From the entries that follow, pick out all lines holding "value".

# # # # #

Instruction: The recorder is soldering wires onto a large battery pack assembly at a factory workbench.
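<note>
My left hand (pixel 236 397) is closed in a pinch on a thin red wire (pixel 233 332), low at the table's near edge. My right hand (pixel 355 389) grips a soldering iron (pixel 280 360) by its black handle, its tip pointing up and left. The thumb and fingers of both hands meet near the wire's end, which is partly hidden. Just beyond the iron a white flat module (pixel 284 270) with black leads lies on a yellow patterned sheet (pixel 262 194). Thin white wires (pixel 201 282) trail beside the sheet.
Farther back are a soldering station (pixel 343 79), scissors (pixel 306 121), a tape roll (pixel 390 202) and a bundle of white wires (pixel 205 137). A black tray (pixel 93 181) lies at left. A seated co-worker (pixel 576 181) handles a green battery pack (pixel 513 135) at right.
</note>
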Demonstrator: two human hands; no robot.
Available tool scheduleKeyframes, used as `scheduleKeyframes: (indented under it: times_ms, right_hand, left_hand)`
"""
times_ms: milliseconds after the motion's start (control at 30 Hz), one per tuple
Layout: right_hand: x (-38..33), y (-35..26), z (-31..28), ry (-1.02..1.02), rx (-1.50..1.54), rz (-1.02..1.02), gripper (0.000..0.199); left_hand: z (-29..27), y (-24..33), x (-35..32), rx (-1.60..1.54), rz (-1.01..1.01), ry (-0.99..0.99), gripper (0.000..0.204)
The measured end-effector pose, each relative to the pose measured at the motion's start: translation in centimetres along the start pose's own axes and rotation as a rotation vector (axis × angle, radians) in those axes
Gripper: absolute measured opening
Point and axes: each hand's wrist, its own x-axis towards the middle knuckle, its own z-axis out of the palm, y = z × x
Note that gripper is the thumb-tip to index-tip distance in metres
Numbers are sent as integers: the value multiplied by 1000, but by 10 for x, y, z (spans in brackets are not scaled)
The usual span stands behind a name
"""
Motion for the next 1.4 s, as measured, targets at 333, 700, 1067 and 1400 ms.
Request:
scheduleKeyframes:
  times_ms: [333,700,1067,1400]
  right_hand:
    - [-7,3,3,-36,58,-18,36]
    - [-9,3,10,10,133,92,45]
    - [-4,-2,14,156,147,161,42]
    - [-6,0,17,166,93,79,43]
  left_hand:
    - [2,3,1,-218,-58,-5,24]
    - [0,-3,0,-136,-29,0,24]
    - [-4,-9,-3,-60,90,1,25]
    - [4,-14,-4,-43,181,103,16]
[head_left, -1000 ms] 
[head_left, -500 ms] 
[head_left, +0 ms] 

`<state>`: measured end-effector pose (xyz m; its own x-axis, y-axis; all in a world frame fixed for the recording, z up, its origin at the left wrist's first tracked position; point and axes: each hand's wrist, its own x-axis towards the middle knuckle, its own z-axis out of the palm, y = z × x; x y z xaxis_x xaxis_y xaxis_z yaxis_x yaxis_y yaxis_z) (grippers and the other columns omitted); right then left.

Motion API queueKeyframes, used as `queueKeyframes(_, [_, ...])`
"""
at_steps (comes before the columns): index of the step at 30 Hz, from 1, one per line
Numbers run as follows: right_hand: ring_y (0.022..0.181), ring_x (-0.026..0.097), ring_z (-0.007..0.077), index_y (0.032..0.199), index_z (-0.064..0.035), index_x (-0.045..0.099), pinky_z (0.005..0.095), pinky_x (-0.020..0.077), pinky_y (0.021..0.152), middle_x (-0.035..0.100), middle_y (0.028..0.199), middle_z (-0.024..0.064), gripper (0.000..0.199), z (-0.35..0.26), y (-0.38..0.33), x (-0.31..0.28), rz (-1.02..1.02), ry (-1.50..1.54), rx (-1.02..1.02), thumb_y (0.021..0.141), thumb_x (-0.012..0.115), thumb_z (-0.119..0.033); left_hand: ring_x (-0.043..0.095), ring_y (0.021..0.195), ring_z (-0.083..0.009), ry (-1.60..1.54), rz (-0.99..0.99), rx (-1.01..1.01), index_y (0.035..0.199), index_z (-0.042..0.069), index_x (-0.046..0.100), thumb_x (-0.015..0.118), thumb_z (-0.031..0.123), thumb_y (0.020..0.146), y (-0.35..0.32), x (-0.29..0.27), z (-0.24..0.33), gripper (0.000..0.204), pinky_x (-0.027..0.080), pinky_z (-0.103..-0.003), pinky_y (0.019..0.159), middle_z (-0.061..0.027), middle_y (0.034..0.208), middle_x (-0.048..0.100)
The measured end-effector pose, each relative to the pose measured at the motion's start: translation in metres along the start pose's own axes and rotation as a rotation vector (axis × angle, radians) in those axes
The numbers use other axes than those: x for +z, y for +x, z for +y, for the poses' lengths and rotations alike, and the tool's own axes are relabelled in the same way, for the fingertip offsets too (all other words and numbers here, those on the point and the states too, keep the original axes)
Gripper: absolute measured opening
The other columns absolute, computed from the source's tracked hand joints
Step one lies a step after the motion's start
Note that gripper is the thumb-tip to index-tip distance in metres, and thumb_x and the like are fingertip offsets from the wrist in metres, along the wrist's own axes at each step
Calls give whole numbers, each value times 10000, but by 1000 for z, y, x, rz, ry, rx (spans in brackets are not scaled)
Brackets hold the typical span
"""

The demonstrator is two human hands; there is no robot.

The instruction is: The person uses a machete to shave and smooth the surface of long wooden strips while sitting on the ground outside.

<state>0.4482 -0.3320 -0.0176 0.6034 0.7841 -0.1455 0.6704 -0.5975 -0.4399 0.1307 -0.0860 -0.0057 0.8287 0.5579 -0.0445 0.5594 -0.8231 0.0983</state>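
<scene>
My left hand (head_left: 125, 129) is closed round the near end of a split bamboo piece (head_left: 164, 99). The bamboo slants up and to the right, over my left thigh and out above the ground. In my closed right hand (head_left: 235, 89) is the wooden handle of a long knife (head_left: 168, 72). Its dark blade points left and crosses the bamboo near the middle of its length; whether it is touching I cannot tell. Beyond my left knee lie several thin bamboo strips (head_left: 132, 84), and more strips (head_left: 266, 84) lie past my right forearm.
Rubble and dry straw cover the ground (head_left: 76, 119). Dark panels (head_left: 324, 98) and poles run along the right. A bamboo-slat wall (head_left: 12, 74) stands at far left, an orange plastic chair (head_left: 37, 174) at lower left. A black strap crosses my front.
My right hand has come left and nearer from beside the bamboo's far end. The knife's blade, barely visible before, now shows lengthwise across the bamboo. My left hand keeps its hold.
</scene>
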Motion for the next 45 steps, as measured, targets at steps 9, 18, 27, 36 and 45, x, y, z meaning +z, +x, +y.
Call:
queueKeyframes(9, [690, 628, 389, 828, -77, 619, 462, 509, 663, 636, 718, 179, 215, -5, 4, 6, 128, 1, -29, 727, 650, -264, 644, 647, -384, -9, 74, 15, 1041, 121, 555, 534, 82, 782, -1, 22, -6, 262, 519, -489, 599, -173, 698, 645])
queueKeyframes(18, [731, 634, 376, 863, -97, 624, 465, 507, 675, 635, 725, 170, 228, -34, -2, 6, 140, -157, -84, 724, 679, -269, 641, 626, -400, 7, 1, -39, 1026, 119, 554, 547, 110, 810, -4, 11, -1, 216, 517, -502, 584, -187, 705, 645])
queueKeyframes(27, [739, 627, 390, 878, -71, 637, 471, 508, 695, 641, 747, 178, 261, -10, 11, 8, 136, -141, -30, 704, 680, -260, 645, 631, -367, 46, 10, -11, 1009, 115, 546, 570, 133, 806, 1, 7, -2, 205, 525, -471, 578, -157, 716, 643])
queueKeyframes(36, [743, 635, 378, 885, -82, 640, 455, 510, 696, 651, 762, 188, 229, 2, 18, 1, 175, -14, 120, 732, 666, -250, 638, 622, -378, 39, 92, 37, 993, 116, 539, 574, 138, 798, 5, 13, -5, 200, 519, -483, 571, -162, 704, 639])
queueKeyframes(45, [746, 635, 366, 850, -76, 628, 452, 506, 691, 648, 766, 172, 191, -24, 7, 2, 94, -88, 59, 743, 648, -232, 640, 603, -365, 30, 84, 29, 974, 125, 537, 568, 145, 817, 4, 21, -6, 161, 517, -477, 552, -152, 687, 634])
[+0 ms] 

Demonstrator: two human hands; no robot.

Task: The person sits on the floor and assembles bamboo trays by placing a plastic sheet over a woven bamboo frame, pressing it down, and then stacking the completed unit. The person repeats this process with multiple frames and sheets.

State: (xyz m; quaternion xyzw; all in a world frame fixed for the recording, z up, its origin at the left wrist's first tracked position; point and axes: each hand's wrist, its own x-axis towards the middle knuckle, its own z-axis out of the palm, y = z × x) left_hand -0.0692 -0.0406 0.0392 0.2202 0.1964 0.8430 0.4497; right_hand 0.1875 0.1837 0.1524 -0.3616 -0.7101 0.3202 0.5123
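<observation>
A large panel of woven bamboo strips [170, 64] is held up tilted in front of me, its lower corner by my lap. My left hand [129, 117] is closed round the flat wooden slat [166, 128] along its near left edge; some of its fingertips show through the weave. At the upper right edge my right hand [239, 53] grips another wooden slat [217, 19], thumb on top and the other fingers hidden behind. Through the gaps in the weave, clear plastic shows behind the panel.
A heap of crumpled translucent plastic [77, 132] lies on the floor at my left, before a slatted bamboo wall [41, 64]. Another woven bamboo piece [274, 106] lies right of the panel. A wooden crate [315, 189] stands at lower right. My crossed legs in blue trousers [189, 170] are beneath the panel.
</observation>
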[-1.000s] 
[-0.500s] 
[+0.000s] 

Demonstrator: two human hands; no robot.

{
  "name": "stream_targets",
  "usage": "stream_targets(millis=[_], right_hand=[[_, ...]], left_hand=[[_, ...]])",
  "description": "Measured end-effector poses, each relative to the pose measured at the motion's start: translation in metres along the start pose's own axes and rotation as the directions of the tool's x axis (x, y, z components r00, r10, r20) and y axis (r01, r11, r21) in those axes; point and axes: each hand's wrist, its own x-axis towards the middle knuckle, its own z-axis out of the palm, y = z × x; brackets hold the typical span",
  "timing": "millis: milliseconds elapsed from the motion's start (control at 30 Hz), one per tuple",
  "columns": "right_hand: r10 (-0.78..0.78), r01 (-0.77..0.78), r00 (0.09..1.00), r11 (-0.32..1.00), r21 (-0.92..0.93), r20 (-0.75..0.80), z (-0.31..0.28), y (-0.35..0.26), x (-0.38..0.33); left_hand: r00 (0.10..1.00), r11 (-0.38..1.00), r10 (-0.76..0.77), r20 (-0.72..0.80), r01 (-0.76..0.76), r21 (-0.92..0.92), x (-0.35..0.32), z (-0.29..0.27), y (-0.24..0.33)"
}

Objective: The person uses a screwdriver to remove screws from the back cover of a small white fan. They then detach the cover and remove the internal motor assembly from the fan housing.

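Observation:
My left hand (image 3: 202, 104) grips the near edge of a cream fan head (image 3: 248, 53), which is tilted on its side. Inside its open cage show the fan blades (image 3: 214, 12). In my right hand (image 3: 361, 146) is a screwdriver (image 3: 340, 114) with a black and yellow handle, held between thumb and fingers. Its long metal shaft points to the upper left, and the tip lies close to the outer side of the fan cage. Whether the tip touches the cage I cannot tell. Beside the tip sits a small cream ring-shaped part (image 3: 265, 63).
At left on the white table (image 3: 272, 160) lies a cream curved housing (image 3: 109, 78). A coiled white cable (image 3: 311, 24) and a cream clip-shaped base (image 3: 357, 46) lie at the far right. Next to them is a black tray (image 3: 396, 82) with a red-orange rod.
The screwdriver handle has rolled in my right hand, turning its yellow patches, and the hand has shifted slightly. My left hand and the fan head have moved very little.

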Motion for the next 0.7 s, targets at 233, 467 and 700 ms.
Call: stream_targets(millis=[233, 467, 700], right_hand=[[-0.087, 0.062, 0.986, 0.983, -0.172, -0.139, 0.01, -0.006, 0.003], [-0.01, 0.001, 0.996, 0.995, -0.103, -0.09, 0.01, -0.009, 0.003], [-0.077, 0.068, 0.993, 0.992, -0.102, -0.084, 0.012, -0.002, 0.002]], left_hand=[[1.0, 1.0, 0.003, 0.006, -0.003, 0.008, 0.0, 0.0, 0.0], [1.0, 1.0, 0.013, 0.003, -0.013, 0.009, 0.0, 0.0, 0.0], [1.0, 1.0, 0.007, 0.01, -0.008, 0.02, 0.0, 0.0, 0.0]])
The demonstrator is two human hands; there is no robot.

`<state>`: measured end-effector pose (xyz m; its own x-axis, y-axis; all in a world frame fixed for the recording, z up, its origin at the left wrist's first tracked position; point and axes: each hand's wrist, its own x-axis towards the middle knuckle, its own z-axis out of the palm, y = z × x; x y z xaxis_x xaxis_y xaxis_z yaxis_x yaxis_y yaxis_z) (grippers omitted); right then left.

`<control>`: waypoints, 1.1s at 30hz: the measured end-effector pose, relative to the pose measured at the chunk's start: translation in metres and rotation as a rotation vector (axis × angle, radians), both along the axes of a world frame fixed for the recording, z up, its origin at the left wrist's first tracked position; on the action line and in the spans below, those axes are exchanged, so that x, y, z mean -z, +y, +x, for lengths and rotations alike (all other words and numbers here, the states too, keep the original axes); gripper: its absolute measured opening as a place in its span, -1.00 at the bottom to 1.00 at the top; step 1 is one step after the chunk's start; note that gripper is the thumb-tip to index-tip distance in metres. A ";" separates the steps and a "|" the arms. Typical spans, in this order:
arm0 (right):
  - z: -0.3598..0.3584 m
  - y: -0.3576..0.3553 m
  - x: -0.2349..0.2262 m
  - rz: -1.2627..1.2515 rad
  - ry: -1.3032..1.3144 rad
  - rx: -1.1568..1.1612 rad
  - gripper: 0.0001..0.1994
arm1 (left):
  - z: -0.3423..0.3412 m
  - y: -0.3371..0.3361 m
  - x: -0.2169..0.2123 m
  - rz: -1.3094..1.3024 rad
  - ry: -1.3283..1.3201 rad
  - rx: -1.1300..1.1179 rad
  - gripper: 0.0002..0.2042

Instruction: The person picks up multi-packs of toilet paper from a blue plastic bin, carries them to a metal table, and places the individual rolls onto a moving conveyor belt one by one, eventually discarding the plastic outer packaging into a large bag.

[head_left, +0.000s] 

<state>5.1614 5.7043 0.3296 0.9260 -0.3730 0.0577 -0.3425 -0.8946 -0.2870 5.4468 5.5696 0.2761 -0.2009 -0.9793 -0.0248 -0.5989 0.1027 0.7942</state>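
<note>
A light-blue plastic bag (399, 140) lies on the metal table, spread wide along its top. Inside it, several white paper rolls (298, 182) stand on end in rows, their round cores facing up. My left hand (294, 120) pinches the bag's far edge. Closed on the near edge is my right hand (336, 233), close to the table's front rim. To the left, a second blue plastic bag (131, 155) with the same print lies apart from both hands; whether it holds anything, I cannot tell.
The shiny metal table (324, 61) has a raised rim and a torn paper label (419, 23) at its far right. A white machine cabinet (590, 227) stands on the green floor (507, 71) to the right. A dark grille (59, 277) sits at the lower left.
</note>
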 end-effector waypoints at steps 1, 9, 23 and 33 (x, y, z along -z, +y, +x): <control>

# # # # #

Response area:
Numbers are sent as integers: the value multiplied by 1000, but by 10 for x, y, z (spans in brackets are not scaled)
Calls give whole numbers, each value times 10000, but by 1000 for z, y, x, rz, ry, rx (spans in brackets are not scaled)

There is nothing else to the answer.